Gregory now looks to follow in the footsteps of her idol, Deacon senior Andrea Beck, while also carving her own path at Wake Forest.

“I want to be the ACC Player of the Year and I want to do well,” she said. “I want to play like Andrea Beck, but I don’t want to be the same player as her. I want to do some of the things she’s done, but I also want to do my own things. I want to be my own player.

“The coaches told me they want me to be ready to go when I got there, I don’t know what that means, but I’ll be ready to go,” she added.

Starmount head coach Jon Symons, who used to cringe when Gregory would hit the ball as a freshman, said he believes his former standout will be able to reach any goal she sets.

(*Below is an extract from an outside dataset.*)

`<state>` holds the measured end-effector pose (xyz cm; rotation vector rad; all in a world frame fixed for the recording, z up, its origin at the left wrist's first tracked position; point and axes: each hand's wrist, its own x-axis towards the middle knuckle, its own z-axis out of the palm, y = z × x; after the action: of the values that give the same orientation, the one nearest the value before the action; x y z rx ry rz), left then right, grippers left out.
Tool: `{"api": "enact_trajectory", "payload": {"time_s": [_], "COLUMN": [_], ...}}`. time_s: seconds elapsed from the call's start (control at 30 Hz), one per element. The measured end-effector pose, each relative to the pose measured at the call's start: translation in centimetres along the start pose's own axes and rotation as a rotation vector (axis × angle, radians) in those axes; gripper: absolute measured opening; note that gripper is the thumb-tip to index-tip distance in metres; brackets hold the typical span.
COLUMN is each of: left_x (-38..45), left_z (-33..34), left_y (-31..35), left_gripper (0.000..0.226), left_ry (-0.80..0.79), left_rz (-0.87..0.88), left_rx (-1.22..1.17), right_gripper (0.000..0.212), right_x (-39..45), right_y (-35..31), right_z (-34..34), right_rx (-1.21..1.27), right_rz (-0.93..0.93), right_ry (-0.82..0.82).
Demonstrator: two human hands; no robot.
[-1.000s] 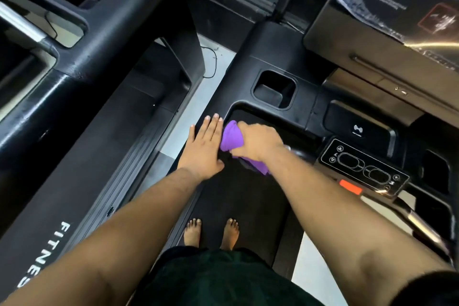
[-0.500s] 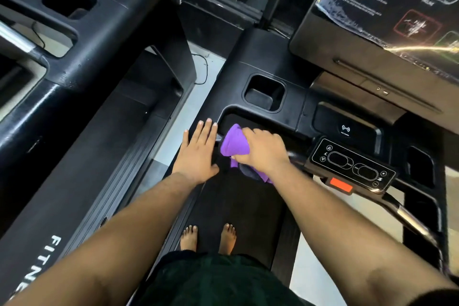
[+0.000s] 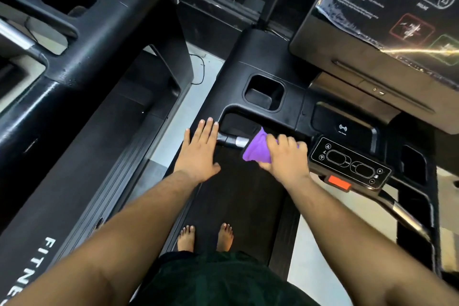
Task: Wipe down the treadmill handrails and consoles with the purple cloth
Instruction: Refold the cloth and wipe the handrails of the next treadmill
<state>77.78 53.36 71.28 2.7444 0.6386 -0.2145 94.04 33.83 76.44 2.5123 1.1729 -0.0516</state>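
My right hand (image 3: 285, 156) grips the purple cloth (image 3: 257, 150) and wraps it around the front crossbar handrail (image 3: 232, 141), whose black and silver end shows between my hands. My left hand (image 3: 198, 154) lies flat with fingers spread on the left black side handrail, holding nothing. Just right of the cloth sits the small control panel (image 3: 350, 165) with oval buttons and an orange tab. The large console screen (image 3: 387, 7) fills the upper right, covered in crinkled plastic film.
A square cup holder (image 3: 264, 92) and a wireless pad (image 3: 342, 128) sit in the console tray. A second treadmill (image 3: 82, 57) stands close on the left. My bare feet (image 3: 206, 236) stand on the belt. The right silver handrail (image 3: 407, 216) runs down at the right edge.
My right hand has slid the cloth to the right along the crossbar, uncovering its silver end. The left hand has stayed flat on the left rail.
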Motion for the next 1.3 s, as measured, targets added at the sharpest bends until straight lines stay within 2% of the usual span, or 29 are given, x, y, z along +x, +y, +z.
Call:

“In the 11 years that I have been here, she’s one of best players to come through,” he said. “When you have that, you obviously enjoy it while it’s here. And then when it’s gone, it’s like ‘that was fun’ and you’re saddened by the loss of somebody like that leaving your program. But she’s on to bigger and better things. If Ashton works hard and puts her mind to it, she can accomplish every one of her goals.”

While looking back, Gregory said one adage that Symons muttered during her freshman year rang true as she got older and is something she will take to Winston-Salem with her in the fall.

“There’s a difference between girls that play volleyball or being a volleyball player,” she explained. “It didn’t really register as a freshman. But as I got older and started to see which girls wanted to play and would make it to their senior year and which girls didn’t, and it really put an emphasis on the things that he said that made me want to do what I want to do.

“This is a start of a new chapter,” Gregory continued. “I wrote four chapters here and now I get to go write four more there. I’m excited about it. The other three seniors this year don’t get to play volleyball anymore. And I think that’s what allowed me to handle losing so well. I mean it hurt, but I know I’m going to put a jersey on again and I’m going to put the shoes on again and those knee pads and ankle braces on again and I’m going to get to play again at the next level.”